What is expected
A line below contains "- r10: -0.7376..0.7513", and a later one contains "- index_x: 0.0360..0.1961". Repeat both, with every line between them, exactly.

Available data
━━━

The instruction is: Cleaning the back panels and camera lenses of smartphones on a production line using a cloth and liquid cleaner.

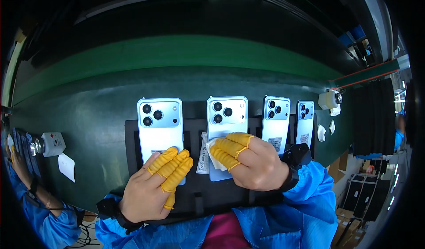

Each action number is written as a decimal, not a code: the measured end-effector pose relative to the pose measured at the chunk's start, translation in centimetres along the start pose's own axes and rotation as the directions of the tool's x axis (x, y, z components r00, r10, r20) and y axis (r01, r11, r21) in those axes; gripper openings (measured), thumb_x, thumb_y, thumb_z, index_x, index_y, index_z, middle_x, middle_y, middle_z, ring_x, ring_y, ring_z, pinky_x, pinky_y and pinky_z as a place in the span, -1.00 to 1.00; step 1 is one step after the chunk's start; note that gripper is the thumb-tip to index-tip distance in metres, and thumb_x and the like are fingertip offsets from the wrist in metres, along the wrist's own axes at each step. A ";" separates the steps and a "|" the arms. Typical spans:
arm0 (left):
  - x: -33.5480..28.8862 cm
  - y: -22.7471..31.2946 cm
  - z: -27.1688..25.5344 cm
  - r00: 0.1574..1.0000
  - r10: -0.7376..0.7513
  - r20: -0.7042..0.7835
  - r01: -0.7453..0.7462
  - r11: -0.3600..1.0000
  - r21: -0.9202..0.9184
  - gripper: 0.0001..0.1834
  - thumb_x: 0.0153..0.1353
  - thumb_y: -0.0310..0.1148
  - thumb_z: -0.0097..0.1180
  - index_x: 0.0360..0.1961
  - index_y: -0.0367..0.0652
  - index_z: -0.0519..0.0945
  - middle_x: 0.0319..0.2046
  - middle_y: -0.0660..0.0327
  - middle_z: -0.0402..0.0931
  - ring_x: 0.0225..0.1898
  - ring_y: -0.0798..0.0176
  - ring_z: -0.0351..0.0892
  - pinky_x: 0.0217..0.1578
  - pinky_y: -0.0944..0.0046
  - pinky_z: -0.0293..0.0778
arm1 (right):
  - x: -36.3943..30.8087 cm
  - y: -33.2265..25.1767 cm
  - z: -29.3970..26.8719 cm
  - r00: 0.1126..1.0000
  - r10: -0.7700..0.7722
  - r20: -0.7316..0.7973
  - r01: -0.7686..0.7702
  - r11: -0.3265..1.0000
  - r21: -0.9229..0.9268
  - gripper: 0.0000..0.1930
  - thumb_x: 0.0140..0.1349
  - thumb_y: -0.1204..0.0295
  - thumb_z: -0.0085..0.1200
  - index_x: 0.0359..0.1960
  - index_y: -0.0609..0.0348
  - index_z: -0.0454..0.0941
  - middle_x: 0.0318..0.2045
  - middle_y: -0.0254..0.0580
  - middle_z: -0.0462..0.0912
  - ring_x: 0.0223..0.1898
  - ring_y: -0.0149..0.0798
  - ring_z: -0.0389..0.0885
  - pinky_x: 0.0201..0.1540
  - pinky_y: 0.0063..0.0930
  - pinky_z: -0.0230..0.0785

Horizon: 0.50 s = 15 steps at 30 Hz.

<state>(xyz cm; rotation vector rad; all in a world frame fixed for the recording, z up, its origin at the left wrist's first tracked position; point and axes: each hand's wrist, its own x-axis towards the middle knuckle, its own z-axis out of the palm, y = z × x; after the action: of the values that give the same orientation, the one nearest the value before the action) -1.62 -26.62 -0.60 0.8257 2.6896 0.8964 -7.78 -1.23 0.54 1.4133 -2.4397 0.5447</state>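
Note:
Four light blue phones lie face down in a row, camera bumps at the far end. Yellow finger cots cover several fingers on both hands. My left hand (150,187) rests over the lower part of the leftmost phone (160,137), fingers stretched out and lying together. On the second phone (226,128), my right hand (254,165) presses a folded white wipe (213,158) against its back. The third phone (273,130) and the rightmost phone (303,128) stay untouched. Between the first two sits a white printed strip (202,162).
Beneath the phones is a black slotted tray (195,127) on a green bench. A pump bottle (54,144) and a paper slip (66,167) are at left; another bottle (327,100) and crumpled wipes (321,133) at right. A co-worker's hand (20,162) handles phones at far left.

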 end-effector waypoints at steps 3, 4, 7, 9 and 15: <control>0.0 -0.2 0.2 1.000 0.003 -0.001 -0.003 1.000 0.004 -0.28 -0.14 -0.53 0.07 0.21 -0.16 0.44 0.21 0.06 0.38 0.31 0.02 0.27 0.34 0.00 0.09 | 0.0 0.1 -0.1 0.999 0.017 0.030 -0.018 1.000 0.014 -0.63 -0.34 0.57 0.14 -0.34 0.35 0.68 -0.40 -0.11 0.61 -0.28 -0.11 0.63 -0.26 -0.36 0.58; 0.0 -0.3 0.3 1.000 0.012 -0.009 -0.012 1.000 0.007 -0.26 -0.19 -0.53 0.09 0.20 -0.15 0.45 0.19 0.04 0.40 0.31 -0.02 0.26 0.34 -0.03 0.09 | -0.1 0.2 -0.1 0.999 0.026 0.041 -0.027 1.000 0.014 -0.63 -0.34 0.57 0.14 -0.34 0.35 0.68 -0.40 -0.12 0.61 -0.27 -0.11 0.63 -0.27 -0.36 0.58; 0.0 -0.3 0.3 1.000 0.011 -0.002 -0.011 1.000 0.013 -0.26 -0.19 -0.53 0.08 0.20 -0.15 0.45 0.19 0.04 0.40 0.31 -0.02 0.27 0.34 -0.04 0.09 | 0.0 0.3 0.0 0.999 0.031 0.032 -0.031 0.999 0.015 -0.62 -0.35 0.56 0.14 -0.33 0.35 0.68 -0.40 -0.13 0.61 -0.27 -0.12 0.63 -0.27 -0.36 0.58; -0.1 -0.2 0.2 1.000 0.008 0.000 -0.008 1.000 0.006 -0.26 -0.18 -0.53 0.08 0.20 -0.14 0.45 0.19 0.04 0.40 0.31 -0.02 0.27 0.34 -0.04 0.09 | 0.1 0.3 0.0 1.000 0.017 0.017 -0.017 1.000 0.017 -0.61 -0.35 0.56 0.14 -0.33 0.35 0.68 -0.40 -0.14 0.62 -0.27 -0.12 0.64 -0.27 -0.37 0.58; -0.1 -0.2 0.2 1.000 0.001 -0.002 -0.001 1.000 -0.013 -0.25 -0.21 -0.52 0.08 0.19 -0.15 0.45 0.19 0.05 0.40 0.30 -0.01 0.27 0.33 -0.05 0.10 | 0.3 0.3 -0.5 1.000 0.010 0.028 -0.011 1.000 0.027 -0.70 -0.32 0.54 0.18 -0.42 0.31 0.66 -0.42 -0.15 0.57 -0.25 -0.12 0.61 -0.22 -0.38 0.57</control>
<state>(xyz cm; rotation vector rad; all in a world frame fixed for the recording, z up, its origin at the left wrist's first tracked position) -1.55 -26.74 -0.90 0.8241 2.6820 0.9150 -8.17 -1.13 1.03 1.4282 -2.4717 0.5669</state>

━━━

Output of the task
  - r10: -0.7376..0.7513
  - r20: -0.7042..0.7835
  - r01: -0.7453..0.7462
  - r11: -0.3600..1.0000
  - r21: -0.9202..0.9184
  - gripper: 0.0001..0.1834
  - thumb_x: 0.0153..0.1353
  - thumb_y: -0.0310..0.1148
  - thumb_z: -0.0097..0.1180
  - index_x: 0.0360..0.1961

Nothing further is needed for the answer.